The blog world lit up after the Vogue Netherlands cover was released. Breastfeeding and related topics are already good currency for many bloggers. Like many others, Blue Milk commended the photo, which she said looked great and expressed a favor for ‘non-traditional breastfeeding photos and … Mothers looking glamorous or dangerous while breastfeeding.’  But she also pointed out that the baby is very poorly attached.

This was also the first thought that occurred to me when I saw the photo. While I was growing up, my Mum trained to become a lactation consultant. She would study with her friends in our lounge room, looking at slides of well-attached and poorly-attached babes at the breast, learning about suck training, and how to strengthen the baby’s neck muscles to improve their feeding and the resilience of the mother.

I learnt a lot about breastfeeding during that time, and on reflection mostly I learnt just how much there is to it, to keep Mum and baby happy, pain-free, healthy and well-fed.

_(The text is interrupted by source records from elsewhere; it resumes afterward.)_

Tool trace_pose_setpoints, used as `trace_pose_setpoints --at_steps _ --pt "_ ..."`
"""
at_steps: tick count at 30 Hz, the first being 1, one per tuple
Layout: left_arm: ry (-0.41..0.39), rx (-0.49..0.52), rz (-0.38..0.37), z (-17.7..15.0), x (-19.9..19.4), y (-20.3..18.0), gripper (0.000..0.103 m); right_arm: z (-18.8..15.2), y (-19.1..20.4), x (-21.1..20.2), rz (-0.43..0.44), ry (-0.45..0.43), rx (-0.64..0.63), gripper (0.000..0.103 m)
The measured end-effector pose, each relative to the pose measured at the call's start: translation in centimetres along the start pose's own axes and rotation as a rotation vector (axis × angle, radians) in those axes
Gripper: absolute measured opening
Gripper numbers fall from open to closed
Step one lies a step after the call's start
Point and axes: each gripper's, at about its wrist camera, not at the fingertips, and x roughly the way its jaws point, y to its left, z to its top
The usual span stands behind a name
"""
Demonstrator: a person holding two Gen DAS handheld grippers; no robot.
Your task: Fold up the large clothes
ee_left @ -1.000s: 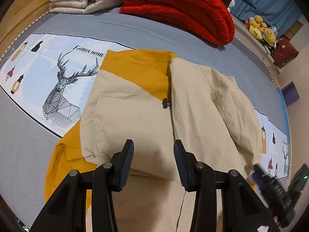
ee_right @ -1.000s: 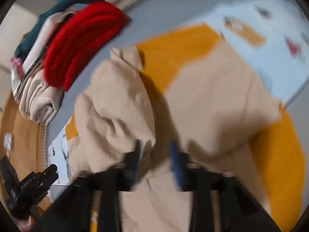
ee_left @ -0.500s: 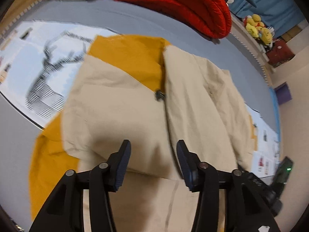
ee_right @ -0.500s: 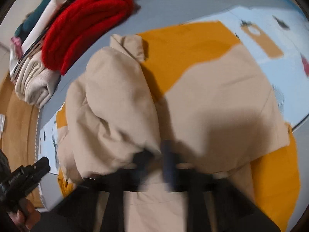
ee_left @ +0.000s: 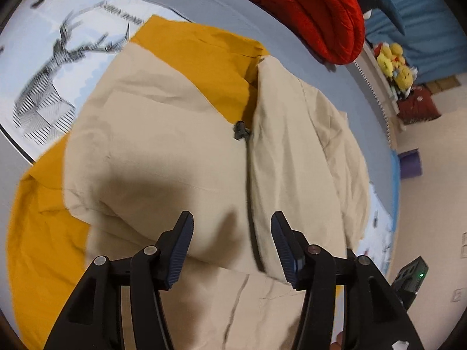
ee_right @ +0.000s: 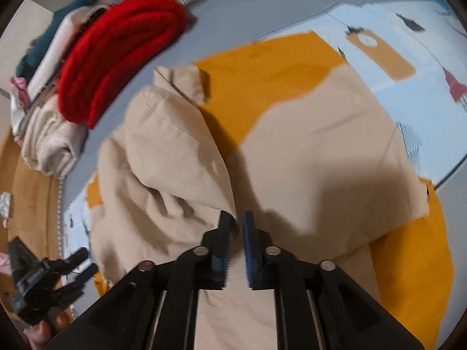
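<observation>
Both claws over the jacket (ee_left: 163, 134): left claw (ee_left: 232, 227) gaping empty, right claw (ee_right: 235, 224) narrowly parted, seemingly unclamped.

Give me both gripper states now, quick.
Left gripper: open, jaws just widened, above the beige jacket, gripping nothing.
Right gripper: narrow gap, just reopened; jacket grip cannot be told.

Soft indoor light, fisheye warping, slight motion blur

Dark vignetting is curving around both views' edges; tool shadows are falling across the beige jacket (ee_left: 163, 157), and the deer print (ee_left: 49, 81) is smearing.
</observation>
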Motion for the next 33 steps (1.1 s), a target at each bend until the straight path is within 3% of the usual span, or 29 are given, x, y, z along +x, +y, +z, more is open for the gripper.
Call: trace_pose_setpoints --at_steps 1,3,7,8,10,14,15,16,17,20,23,25,26,28,32,33 --pt "0.013 -0.018 -0.042 -0.1 0.3 0.1 0.051 0.2 0.1 -0.1 0.005 -0.007 -0.006 0.034" --pt "0.044 -0.038 -0.107 -0.5 1.1 -0.1 0.051 0.3 0.2 0.0 0.014 -0.001 -0.015 0.044" --pt "0.118 -0.060 -0.174 -1.6 3.4 -0.7 0.051 0.1 0.5 1.0 0.057 0.036 -0.029 0.043" --pt "0.128 -0.068 -0.176 -1.8 3.9 -0.7 0.051 0.0 0.7 1.2 0.069 0.036 -0.036 0.040" --pt "0.148 -0.097 -0.190 -2.3 4.8 -0.4 0.051 -0.4 1.3 1.7 0.098 0.051 -0.057 0.012" --pt "0.156 -0.136 -0.217 -2.5 5.3 0.1 0.047 -1.6 2.5 2.4 0.202 0.096 -0.058 0.003" --pt "0.146 -0.142 -0.219 -2.6 5.2 0.4 0.041 -1.9 2.8 2.4 0.231 0.105 -0.057 0.003" --pt "0.131 -0.151 -0.216 -2.5 4.9 0.7 0.020 -2.2 3.2 2.4 0.259 0.112 -0.053 0.002" --pt "0.117 -0.157 -0.207 -2.4 4.5 1.1 0.000 -2.4 3.5 2.3 0.278 0.115 -0.049 0.002" --pt "0.013 -0.126 -0.146 -1.8 1.6 1.4 0.000 -3.0 4.0 1.8 0.357 0.117 -0.010 0.002" --pt "-0.089 -0.030 -0.068 -1.3 -1.1 0.6 0.001 -3.0 3.4 1.0 0.323 0.045 0.048 0.001" --pt "-0.024 0.055 0.082 -2.0 1.0 0.6 0.001 -3.5 2.5 2.4 0.231 0.078 0.070 0.001" --pt "0.036 0.031 0.122 -2.5 2.6 1.6 0.002 -4.3 1.4 4.1 0.160 0.141 0.116 0.001" --pt "0.118 -0.040 0.163 -3.5 4.8 3.5 0.008 -5.4 0.2 5.8 0.111 0.194 0.180 0.001" --pt "0.059 0.001 0.205 -2.9 3.0 2.1 0.018 -5.0 1.3 4.9 0.057 0.151 0.140 0.013" --pt "0.031 0.020 0.228 -2.8 2.3 1.7 0.021 -4.6 1.8 4.1 0.021 0.112 0.106 0.025"
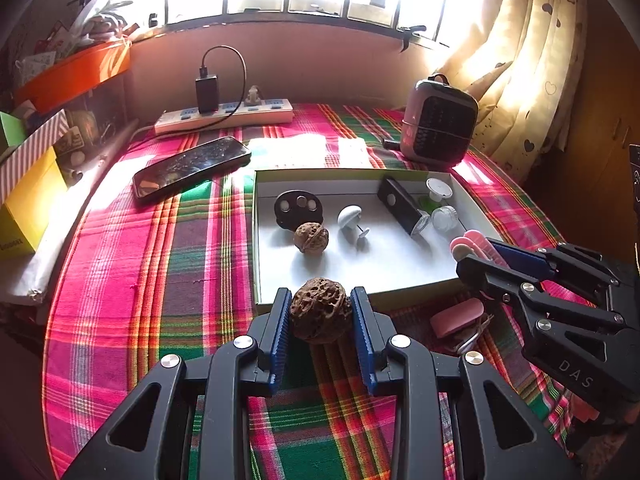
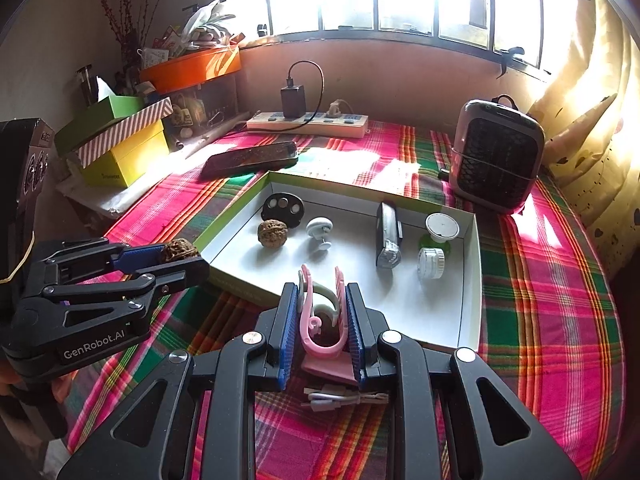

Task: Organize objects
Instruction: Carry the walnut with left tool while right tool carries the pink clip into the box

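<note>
We have the shallow white cardboard tray with green outer walls (image 1: 472, 196) sitting toward the far right of the plaid-covered tabletop (image 1: 160, 264), already carrying a black disc with round insets, a matching brown wrinkled walnut (image 1: 311, 238), a white mushroom-shaped knob, a black flashlight and two small round jars. Our left gripper (image 1: 320, 312) is clamped on a second brown wrinkled walnut (image 1: 319, 309) just short of the tray's near edge, clear of the cloth as far as we can judge. Our right gripper (image 2: 322, 320) is squeezed tight on a pink plastic hair claw clip (image 2: 322, 312) at the tray's near right corner, above a pink pouch (image 2: 325, 369) and a coiled white cable (image 2: 340, 397) on the cloth. We judge the round nut the main risk: held across its curve, it could squirt out, or roll into the knob once released. The springy clip could twist in the pads, and the two grippers, near each other, could collide over the near edge
</note>
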`<action>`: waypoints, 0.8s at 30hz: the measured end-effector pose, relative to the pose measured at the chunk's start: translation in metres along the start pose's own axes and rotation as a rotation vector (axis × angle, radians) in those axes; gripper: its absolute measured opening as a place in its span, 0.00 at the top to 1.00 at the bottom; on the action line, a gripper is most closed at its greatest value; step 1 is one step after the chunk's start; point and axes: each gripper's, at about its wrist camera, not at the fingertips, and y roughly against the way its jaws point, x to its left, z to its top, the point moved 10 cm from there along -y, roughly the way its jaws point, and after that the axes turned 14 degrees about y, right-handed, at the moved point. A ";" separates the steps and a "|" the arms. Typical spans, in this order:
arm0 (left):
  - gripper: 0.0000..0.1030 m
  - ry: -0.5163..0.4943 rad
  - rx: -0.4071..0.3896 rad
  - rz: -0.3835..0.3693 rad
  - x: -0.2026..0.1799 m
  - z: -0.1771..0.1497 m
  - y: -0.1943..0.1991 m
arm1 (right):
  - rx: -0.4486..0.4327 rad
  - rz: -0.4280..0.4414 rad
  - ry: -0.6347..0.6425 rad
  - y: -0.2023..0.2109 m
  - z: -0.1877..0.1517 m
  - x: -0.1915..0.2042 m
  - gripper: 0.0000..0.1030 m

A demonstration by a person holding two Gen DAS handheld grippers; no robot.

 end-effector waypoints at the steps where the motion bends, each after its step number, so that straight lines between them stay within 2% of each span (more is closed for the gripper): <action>1: 0.73 0.002 0.001 -0.001 0.000 0.001 -0.001 | 0.000 -0.003 0.001 -0.001 0.002 -0.002 0.76; 15: 0.73 0.019 0.023 0.011 0.002 0.018 -0.028 | 0.035 -0.021 0.013 -0.047 0.028 -0.035 0.76; 24: 0.73 0.019 0.043 0.026 0.002 0.022 -0.048 | 0.070 0.008 0.000 -0.080 0.033 -0.046 0.76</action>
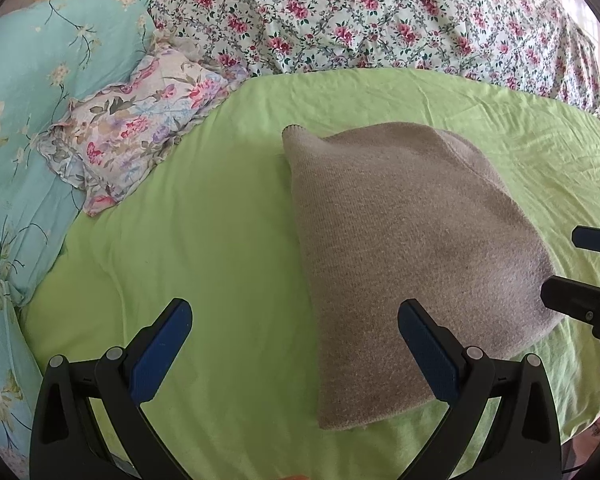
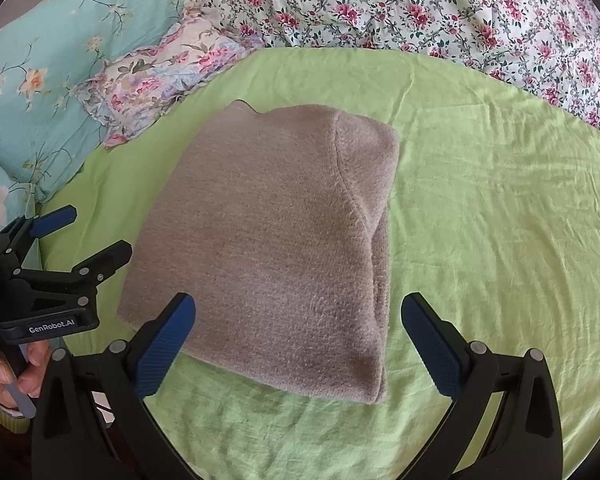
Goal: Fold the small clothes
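Note:
A folded grey-brown knit garment lies flat on the green sheet; it also shows in the right wrist view. My left gripper is open and empty, above the garment's near left edge; it also shows at the left of the right wrist view. My right gripper is open and empty, above the garment's near edge; it also shows at the right edge of the left wrist view.
A floral quilt lies across the back of the bed. A teal flowered pillow and a small pastel floral pillow lie at the left. The green sheet spreads right of the garment.

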Available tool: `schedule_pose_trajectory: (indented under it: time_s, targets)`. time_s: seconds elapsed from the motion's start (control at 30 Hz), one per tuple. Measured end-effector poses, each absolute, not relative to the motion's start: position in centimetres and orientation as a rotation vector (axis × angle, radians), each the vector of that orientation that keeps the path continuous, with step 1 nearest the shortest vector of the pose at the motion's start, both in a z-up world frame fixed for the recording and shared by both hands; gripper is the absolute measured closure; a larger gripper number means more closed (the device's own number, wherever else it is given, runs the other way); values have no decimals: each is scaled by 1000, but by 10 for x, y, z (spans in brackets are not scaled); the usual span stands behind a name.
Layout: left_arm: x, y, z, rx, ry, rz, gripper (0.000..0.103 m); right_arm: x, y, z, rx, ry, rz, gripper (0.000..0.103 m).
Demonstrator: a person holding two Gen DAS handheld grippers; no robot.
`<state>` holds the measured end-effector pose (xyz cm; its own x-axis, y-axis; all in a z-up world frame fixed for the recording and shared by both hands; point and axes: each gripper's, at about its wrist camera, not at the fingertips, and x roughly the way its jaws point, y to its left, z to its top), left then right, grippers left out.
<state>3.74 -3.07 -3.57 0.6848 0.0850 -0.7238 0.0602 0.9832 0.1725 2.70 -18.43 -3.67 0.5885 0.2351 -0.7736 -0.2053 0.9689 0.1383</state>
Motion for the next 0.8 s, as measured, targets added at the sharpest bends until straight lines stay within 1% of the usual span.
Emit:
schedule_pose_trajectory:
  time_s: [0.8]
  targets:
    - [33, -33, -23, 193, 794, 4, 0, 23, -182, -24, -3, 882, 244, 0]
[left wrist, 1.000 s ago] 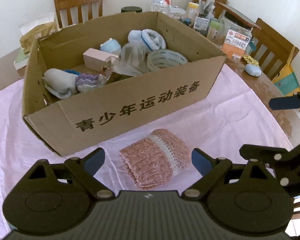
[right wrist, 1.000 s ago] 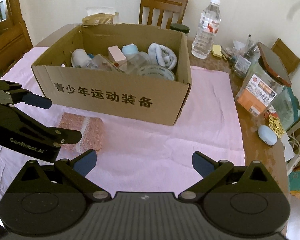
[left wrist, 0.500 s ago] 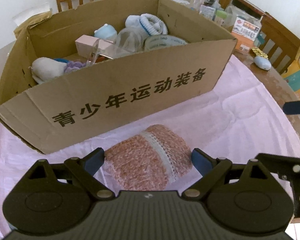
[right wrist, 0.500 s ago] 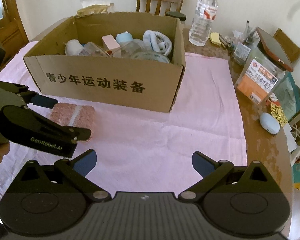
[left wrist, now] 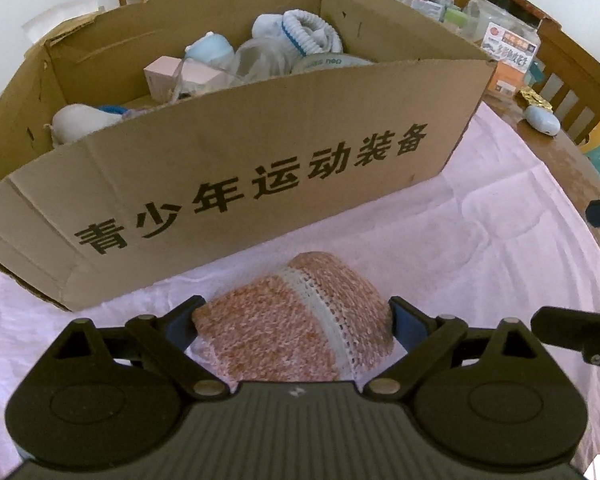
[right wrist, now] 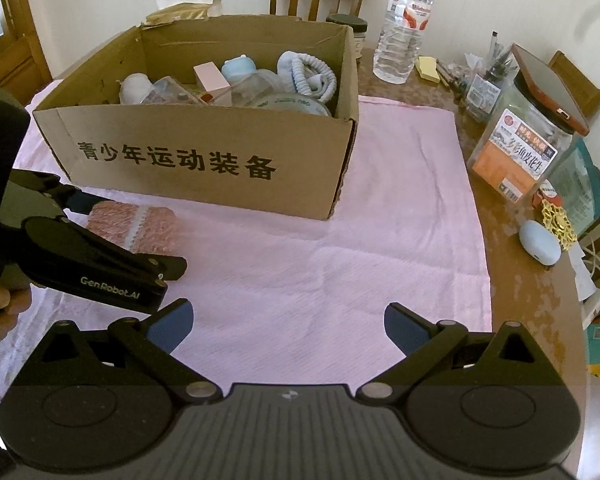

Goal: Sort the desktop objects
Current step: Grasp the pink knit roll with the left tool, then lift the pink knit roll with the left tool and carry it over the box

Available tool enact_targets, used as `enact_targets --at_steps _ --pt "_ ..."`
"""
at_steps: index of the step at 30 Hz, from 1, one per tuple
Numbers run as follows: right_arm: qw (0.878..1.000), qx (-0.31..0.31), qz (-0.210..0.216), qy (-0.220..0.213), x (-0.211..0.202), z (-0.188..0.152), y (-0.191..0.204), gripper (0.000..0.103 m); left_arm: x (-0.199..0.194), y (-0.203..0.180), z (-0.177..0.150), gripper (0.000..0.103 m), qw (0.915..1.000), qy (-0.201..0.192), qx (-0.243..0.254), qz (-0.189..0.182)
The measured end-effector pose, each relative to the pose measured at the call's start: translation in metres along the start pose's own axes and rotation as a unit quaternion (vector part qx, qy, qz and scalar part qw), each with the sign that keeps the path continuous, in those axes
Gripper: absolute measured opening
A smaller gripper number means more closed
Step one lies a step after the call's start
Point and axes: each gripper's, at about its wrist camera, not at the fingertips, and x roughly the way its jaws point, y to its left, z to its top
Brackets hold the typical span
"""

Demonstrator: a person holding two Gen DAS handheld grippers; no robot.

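A pink knitted bundle with a white lace band (left wrist: 296,320) lies on the pink cloth in front of the cardboard box (left wrist: 236,184). My left gripper (left wrist: 294,322) is open, its fingers on either side of the bundle, touching or nearly touching it. In the right wrist view the bundle (right wrist: 140,224) sits left of centre with the left gripper (right wrist: 100,236) around it. My right gripper (right wrist: 286,326) is open and empty above the cloth. The box (right wrist: 204,160) holds rolled socks, a pink carton, a tape roll and other items.
A water bottle (right wrist: 404,24), a large jar with an orange label (right wrist: 528,136), a pale blue case (right wrist: 538,242) and a gold ornament (right wrist: 558,224) stand on the wooden table (right wrist: 512,280) to the right. Wooden chairs stand behind the table.
My left gripper has moved forward and down, so the knitted bundle now sits between its open fingers. The right gripper has stayed roughly where it was.
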Motion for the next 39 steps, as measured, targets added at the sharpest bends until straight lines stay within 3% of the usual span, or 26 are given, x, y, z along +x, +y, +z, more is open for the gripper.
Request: enact_targets --at_steps 5,18,39 --pt "1.0 0.0 -0.001 0.0 0.0 0.001 -0.002 0.103 0.001 -0.001 0.0 0.095 1.0 0.001 0.006 0.002" --pt "1.0 -0.003 -0.001 -0.011 -0.004 0.003 -0.004 0.103 -0.009 0.002 0.0 0.076 0.9996 0.007 0.013 -0.025" --pt "0.999 -0.014 0.004 -0.046 -0.029 0.015 0.005 0.103 -0.061 0.011 0.008 0.074 0.9976 -0.008 0.043 -0.054"
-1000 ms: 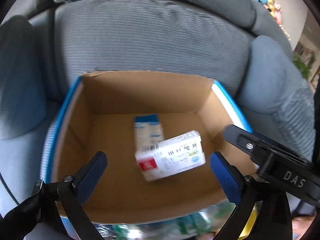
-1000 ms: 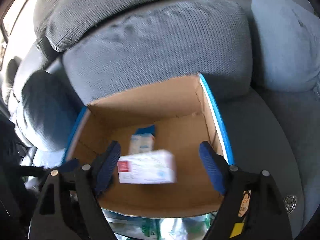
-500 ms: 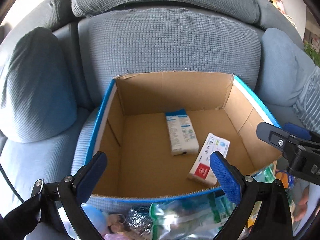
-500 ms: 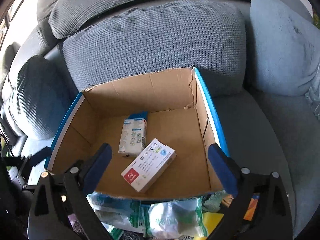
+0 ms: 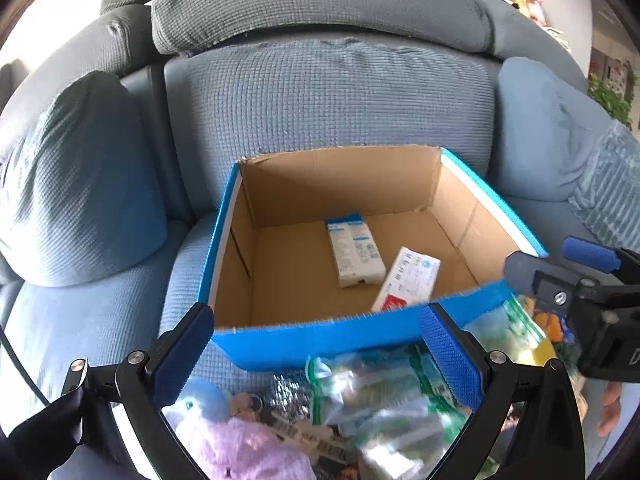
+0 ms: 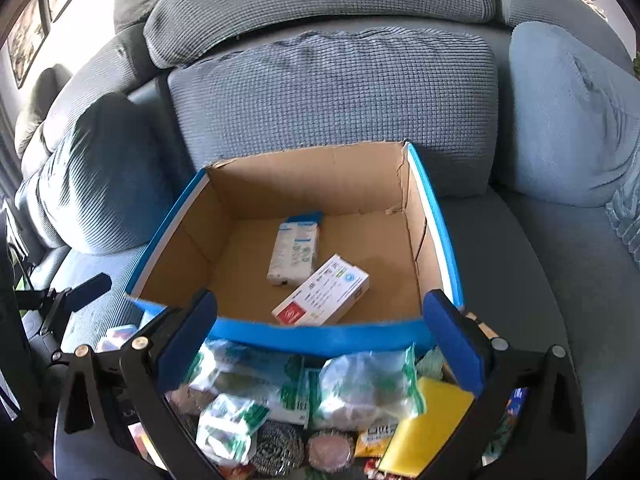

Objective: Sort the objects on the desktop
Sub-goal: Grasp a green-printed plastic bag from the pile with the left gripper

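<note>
An open cardboard box with blue outer walls (image 5: 348,340) (image 6: 340,336) sits on a grey sofa. Inside lie a white and blue medicine box (image 5: 354,254) (image 6: 296,252) and a white box with a red end (image 5: 408,280) (image 6: 322,298), leaning on each other. My left gripper (image 5: 316,356) is open and empty, above a pile of packets in front of the box. My right gripper (image 6: 320,344) is open and empty too; it also shows at the right of the left wrist view (image 5: 576,288).
In front of the box lie green and white plastic packets (image 6: 360,384), a yellow sponge (image 6: 428,428), steel scourers (image 6: 276,448) and a purple plush toy (image 5: 240,444). Sofa cushions (image 5: 80,176) (image 6: 568,120) stand on both sides of the box.
The white box with the red end dropped from the right gripper into the cardboard box. Both grippers have pulled back and up from the box, bringing the pile in front into view.
</note>
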Demonstrator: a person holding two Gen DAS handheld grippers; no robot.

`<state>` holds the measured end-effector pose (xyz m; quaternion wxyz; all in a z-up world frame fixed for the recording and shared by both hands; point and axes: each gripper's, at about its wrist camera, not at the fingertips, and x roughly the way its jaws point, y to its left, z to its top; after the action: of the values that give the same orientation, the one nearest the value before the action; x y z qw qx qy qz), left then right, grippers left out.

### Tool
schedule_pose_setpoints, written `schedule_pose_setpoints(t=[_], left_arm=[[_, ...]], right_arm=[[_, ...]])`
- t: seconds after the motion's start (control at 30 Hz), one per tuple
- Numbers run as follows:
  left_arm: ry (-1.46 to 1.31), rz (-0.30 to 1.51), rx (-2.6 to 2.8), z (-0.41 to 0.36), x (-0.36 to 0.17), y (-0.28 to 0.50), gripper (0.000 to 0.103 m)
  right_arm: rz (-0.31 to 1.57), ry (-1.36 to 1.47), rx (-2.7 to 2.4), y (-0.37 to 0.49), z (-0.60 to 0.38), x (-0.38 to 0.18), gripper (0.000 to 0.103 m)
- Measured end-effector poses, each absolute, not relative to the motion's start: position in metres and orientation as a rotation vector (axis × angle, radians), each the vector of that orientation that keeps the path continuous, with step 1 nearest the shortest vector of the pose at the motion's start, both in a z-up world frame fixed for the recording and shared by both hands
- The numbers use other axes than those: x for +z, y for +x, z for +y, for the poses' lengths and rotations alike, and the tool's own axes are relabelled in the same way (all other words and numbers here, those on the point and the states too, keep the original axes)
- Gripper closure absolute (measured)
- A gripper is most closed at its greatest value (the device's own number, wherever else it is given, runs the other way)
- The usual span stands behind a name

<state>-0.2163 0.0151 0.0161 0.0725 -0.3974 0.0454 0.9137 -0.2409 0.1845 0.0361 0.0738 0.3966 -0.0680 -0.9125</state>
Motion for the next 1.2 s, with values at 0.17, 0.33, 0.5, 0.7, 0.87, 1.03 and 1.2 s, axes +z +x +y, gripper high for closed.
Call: schedule_pose_setpoints(t=[0.17, 0.33, 0.5, 0.7, 0.87, 1.03, 1.2], left_arm=[[-1.229, 0.113, 2.668, 0.013, 0.013, -0.193, 0.001], [-1.265, 0.093, 2.596, 0.011, 0.004, -0.174, 0.001], [-1.298, 0.107, 2.547, 0.012, -0.009, -0.157, 0.001], [-1.327, 0.131, 2.504, 0.014, -0.022, -0.146, 0.001], [-1.361, 0.092, 2.457, 0.014, -0.036, -0.144, 0.001], [-1.358, 0.014, 2.394, 0.012, -0.043, -0.141, 0.001], [-1.359, -0.035, 2.378, 0.013, -0.051, -0.143, 0.001]], right_arm=[[-0.199, 1.223, -2.681, -0.218, 0.18, 0.03, 0.0], [-0.233, 1.258, -2.621, -0.2, 0.178, 0.021, 0.0], [-0.235, 1.303, -2.579, -0.188, 0.172, 0.008, 0.0], [-0.227, 1.35, -2.536, -0.181, 0.163, -0.006, 0.0], [-0.263, 1.4, -2.484, -0.183, 0.156, -0.021, 0.0], [-0.339, 1.453, -2.434, -0.186, 0.155, -0.037, 0.0], [-0.504, 1.497, -2.343, -0.191, 0.157, -0.054, 0.001]])
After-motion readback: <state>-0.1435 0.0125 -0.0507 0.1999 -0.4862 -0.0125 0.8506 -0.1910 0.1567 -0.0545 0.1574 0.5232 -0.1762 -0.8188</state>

Aside from the social conversation about breastfeeding in public, or at work, or until what age breastfeeding is appropriate, there is an undercurrent that I think is less frequently discussed by wider society, and that is that breastfeeding can be really hard. We might talk about it as something good and something natural, but that doesn’t mean that women are naturally good at it.

The World Health Organization recommends exclusive breastfeeding, no other liquids or solids, for babies up to 6 months of age. After that they recommend breastfeeding continue alongside suitable complementary foods for up to 2 years and beyond. But Australian breastfeeding statistics from 2010 indicate that while 96% of mothers start breastfeeding, exclusive breastfeeding rates drop off quickly. By 3 months of age only 39% of those babies are still being exclusively breastfed, and only 15% of those by the time the babies reach 6 months.

Stiekma, who featured in Vogue last year while pregnant, might be excellent at breastfeeding and the camera has just struck her in an awkward pose, but for all those Australian women surveyed who did not continue past 3 months or until 6 months, I wonder what their reasons were. I wonder if we combined greater public awareness of breastfeeding with more support for mothers on how to breastfeed, these rates wouldn’t increase.